Ethiopia has 446 tanks on the ground. Ethiopia has a 26-military aircraft in their air force and a 25-attack helicopter for aerial defence.
9) Democratic Republic of Congo (DRC)
Another surprise addition to the list is DRC. The DRC is Currently the second largest country in Africa, with 86 million inhabitants. The UN Stabilization Mission, known as Blue Helmets, is still present in the country because the country’s own forces are not fully prepared to handle peacekeeping operations.
After a period of civil war, the country’s security reform began in 2003, and the effort to incorporate armed non-state players into national security institutions is still ongoing. Despite having a large active force of 134,000 troops, it nevertheless lags behind in training when juxtaposed with other forces.
However, The Democratic Republic of Congo has a deployable force of 149 tanks on the ground. The Democratic Republic of Congo maintains a military air force of six combat aircraft and nine attack helicopters for aerial defence.
Angola is a nation on Southern Africa’s west coast. It is the 7th largest nation in Africa and the second-largest Portuguese-speaking country in terms of both land and population (after Brazil). Namibia is to the south, the Democratic Republic of Congo to the north, the Atlantic Ocean to the west and Zambia to the east. Angola has an exclave province, Cabinda, which shares borders with both the Republic of Congo and the Democratic Republic of Congo. Luanda is the country’s capital and most populous city.
The army, navy, and air force are the three components of the Angola Military forces (FFA). President Lourenco’s change plan swept through the armed forces earlier this year, with 88 generals dismissed from their jobs.
This happened just a year after the chief of staff was fired when the attorney general implicated him in a corruption investigation.
The eggs from the “Golden Goose” (oil reserves), as the President refers to them, have enabled the Southern African country to fund a significant military budget. It now possesses a standing army of up to 100,000 people, as well as 585 armoured battle cars, 300 tanks, 285 aircraft, and a 57-ship navy.
In addition, Angola’s defence budget is anticipated to be $1,471 million dollars (1.60 per cent of its GDP).

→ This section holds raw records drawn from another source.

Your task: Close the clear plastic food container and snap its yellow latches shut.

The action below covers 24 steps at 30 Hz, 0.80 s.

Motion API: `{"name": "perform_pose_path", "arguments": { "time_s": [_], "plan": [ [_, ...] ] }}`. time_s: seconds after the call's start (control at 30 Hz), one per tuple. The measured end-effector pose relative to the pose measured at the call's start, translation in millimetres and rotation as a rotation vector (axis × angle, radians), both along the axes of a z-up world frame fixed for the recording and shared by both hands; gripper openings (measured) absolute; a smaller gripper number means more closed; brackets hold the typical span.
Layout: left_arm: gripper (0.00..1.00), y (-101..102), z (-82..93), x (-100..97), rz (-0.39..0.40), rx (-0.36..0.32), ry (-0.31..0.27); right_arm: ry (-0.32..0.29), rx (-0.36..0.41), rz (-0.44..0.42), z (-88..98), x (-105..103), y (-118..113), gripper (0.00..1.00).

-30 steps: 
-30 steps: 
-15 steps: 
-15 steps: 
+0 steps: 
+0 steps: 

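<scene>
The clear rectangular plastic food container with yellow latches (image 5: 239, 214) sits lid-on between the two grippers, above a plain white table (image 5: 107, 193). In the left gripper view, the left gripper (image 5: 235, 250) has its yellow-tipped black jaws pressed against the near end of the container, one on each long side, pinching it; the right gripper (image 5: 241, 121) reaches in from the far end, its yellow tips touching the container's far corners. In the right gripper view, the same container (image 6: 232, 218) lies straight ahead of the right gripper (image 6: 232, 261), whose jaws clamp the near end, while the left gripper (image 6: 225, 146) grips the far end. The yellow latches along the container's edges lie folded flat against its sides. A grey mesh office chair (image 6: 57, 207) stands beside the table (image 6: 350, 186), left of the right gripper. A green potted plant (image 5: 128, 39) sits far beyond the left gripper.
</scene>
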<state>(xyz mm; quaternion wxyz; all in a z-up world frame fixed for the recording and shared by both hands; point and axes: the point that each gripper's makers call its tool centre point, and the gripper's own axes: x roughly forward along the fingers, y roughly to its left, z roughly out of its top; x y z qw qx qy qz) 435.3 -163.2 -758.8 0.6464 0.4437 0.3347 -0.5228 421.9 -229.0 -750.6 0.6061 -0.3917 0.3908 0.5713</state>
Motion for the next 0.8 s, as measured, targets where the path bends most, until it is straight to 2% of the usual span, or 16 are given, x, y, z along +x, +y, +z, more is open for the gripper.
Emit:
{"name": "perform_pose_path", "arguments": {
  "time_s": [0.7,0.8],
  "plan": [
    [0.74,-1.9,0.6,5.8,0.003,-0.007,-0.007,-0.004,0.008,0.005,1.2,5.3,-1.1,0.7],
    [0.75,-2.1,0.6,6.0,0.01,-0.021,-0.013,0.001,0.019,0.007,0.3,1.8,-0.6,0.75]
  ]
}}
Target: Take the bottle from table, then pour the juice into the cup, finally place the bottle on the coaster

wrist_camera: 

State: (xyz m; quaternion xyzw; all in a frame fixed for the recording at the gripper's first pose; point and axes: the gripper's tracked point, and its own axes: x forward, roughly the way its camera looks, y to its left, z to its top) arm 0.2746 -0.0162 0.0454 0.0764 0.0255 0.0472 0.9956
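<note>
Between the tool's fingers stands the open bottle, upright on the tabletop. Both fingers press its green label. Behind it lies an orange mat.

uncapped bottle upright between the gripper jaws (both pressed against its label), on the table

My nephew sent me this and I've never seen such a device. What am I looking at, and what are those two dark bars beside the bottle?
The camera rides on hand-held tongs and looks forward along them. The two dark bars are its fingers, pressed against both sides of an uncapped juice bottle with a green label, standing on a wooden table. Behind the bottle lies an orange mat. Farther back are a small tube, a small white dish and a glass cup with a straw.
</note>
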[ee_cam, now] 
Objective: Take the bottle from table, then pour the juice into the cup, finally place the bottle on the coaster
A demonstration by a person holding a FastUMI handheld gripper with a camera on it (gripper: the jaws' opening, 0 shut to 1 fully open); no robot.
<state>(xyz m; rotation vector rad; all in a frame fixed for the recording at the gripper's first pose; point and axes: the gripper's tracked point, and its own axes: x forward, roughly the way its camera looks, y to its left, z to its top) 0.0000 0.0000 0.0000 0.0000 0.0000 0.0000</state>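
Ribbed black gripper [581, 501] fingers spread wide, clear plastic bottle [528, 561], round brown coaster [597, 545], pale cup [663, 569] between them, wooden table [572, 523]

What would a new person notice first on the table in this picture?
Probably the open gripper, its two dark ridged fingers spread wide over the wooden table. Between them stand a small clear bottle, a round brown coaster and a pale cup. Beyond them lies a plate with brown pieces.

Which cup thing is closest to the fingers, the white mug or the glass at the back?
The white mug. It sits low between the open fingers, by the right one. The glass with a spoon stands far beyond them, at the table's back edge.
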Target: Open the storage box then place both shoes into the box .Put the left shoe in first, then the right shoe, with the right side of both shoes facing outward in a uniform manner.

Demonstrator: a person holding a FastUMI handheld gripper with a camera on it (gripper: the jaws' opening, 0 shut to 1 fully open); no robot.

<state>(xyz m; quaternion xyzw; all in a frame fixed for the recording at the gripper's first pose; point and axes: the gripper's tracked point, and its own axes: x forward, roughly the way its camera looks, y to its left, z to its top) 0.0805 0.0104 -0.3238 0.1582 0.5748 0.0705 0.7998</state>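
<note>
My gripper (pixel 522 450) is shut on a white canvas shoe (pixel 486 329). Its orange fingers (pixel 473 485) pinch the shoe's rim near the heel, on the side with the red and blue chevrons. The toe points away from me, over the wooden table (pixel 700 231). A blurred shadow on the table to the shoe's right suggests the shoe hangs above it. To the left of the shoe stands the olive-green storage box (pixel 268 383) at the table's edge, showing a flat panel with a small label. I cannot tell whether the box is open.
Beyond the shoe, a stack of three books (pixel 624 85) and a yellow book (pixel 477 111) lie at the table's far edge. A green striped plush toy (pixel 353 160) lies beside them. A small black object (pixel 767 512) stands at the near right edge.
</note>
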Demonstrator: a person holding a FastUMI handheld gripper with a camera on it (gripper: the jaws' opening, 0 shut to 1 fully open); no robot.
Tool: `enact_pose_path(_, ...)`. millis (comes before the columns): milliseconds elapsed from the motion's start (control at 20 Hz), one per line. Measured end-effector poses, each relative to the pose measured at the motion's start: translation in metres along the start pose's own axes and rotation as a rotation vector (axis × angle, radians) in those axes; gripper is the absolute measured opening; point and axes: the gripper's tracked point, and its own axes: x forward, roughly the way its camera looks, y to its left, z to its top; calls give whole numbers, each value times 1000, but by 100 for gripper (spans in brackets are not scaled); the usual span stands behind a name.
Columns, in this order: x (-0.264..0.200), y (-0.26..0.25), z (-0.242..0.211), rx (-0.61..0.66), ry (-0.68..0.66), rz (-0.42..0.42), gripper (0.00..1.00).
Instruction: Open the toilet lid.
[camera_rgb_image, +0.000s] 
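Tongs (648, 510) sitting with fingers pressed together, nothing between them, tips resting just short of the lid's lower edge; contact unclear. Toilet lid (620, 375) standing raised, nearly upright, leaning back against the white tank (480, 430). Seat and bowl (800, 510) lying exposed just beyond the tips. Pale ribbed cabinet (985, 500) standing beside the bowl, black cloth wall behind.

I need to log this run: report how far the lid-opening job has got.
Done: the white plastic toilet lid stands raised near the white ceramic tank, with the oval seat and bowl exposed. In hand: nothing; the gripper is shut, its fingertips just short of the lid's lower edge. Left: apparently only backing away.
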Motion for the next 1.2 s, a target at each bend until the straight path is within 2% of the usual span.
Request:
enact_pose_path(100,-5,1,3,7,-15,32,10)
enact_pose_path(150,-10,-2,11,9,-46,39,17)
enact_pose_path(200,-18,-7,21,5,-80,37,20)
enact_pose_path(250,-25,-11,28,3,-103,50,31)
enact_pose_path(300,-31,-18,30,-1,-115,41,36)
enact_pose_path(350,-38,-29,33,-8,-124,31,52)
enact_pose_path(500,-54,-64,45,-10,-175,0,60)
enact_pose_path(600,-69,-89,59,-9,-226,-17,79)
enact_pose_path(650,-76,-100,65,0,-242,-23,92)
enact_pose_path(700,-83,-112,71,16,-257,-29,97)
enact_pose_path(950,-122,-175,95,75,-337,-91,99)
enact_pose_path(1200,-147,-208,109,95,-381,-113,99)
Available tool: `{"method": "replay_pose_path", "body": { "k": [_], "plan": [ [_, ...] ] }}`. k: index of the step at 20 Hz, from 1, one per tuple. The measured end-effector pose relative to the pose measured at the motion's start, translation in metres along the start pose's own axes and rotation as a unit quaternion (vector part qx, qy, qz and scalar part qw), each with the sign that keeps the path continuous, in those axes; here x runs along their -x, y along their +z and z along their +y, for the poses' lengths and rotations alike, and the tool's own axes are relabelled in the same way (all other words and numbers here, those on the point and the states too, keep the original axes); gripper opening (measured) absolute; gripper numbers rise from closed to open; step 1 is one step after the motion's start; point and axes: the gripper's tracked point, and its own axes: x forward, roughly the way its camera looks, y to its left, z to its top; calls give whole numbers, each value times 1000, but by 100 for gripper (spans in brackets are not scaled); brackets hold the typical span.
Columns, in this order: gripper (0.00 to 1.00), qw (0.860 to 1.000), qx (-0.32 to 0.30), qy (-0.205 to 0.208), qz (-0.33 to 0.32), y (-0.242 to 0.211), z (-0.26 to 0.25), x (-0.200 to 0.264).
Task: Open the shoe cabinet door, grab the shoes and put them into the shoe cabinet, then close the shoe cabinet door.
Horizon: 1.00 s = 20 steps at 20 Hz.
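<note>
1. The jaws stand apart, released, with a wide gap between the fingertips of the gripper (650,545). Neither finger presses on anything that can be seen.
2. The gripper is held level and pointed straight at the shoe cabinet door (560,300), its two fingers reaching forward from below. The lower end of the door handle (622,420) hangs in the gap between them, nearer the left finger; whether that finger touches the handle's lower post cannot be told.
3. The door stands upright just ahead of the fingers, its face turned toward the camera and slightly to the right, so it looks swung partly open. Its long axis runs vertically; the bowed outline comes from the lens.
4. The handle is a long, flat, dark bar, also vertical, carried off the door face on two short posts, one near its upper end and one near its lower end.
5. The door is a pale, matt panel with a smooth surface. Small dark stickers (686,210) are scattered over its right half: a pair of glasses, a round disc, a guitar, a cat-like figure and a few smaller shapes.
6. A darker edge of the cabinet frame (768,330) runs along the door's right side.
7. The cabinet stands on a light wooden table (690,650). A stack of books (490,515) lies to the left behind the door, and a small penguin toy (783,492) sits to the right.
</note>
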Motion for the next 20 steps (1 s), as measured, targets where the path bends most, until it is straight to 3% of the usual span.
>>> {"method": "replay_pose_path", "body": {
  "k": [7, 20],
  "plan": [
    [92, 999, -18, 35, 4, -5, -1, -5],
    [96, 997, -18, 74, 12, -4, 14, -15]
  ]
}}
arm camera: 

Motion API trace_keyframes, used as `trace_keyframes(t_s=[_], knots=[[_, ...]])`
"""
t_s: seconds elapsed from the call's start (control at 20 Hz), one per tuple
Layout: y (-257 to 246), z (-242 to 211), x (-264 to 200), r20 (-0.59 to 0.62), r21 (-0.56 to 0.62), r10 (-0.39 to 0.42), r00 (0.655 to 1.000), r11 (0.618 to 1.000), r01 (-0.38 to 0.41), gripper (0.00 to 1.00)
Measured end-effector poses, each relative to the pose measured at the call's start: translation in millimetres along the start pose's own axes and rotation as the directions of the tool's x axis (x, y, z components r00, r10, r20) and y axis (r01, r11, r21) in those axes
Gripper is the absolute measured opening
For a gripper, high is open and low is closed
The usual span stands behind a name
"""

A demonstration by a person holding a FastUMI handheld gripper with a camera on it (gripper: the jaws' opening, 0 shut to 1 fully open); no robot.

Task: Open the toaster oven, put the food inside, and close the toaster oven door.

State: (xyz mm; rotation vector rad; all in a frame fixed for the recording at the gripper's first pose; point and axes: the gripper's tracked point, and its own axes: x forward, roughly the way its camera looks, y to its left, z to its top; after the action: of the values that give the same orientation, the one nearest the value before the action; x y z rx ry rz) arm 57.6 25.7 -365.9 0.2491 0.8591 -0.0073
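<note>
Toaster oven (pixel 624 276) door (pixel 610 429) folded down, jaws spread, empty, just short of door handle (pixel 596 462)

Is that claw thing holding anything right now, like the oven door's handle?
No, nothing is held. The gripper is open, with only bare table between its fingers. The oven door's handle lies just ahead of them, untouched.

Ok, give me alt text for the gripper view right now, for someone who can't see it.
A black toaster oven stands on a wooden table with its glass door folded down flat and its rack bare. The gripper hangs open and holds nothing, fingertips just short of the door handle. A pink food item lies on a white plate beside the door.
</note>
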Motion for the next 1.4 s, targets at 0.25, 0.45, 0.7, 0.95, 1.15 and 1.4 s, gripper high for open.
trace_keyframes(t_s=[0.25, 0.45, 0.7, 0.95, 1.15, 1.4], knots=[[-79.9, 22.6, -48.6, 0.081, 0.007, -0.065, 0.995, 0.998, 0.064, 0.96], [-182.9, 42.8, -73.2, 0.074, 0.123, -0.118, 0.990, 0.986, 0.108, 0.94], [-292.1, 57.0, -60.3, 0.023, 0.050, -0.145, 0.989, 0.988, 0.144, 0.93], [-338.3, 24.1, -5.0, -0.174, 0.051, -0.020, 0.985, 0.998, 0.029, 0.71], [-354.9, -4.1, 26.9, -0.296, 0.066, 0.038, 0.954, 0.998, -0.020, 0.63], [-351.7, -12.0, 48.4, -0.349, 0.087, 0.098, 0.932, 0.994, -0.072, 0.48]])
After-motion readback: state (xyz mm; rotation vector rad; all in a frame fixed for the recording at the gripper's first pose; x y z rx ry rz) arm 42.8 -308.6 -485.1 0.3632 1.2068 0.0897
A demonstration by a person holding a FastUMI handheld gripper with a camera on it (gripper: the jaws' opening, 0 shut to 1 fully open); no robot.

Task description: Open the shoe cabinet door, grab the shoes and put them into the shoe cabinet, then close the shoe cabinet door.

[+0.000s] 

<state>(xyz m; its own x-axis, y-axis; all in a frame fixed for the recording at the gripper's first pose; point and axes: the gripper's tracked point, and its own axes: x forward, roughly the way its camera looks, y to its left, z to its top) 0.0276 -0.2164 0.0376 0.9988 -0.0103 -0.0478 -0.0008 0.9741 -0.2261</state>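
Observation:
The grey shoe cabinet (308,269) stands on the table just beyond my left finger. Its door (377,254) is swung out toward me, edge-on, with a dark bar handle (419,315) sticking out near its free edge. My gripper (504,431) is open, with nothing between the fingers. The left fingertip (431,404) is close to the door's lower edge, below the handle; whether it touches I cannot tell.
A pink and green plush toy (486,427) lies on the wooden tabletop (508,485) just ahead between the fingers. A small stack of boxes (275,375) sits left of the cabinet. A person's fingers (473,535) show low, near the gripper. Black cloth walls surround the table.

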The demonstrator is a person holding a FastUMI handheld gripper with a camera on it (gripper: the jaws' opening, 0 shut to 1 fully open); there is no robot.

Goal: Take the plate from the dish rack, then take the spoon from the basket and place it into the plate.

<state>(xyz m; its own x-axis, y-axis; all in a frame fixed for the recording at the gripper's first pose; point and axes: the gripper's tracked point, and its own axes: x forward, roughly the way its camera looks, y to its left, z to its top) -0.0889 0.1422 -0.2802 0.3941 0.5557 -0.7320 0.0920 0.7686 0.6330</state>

In summary, this is our own ranking based on the top 10 countries with the largest army in Africa, based on certain parameters checked. Based on certain other parameters, the ranking may change and certain countries would have to make way for some other countries. But on a general note, countries like Egypt, Nigeria, Algeria and Morocco would most likely make the list of the strongest army in Africa, the largest army in Africa or the ones with the biggest firepower.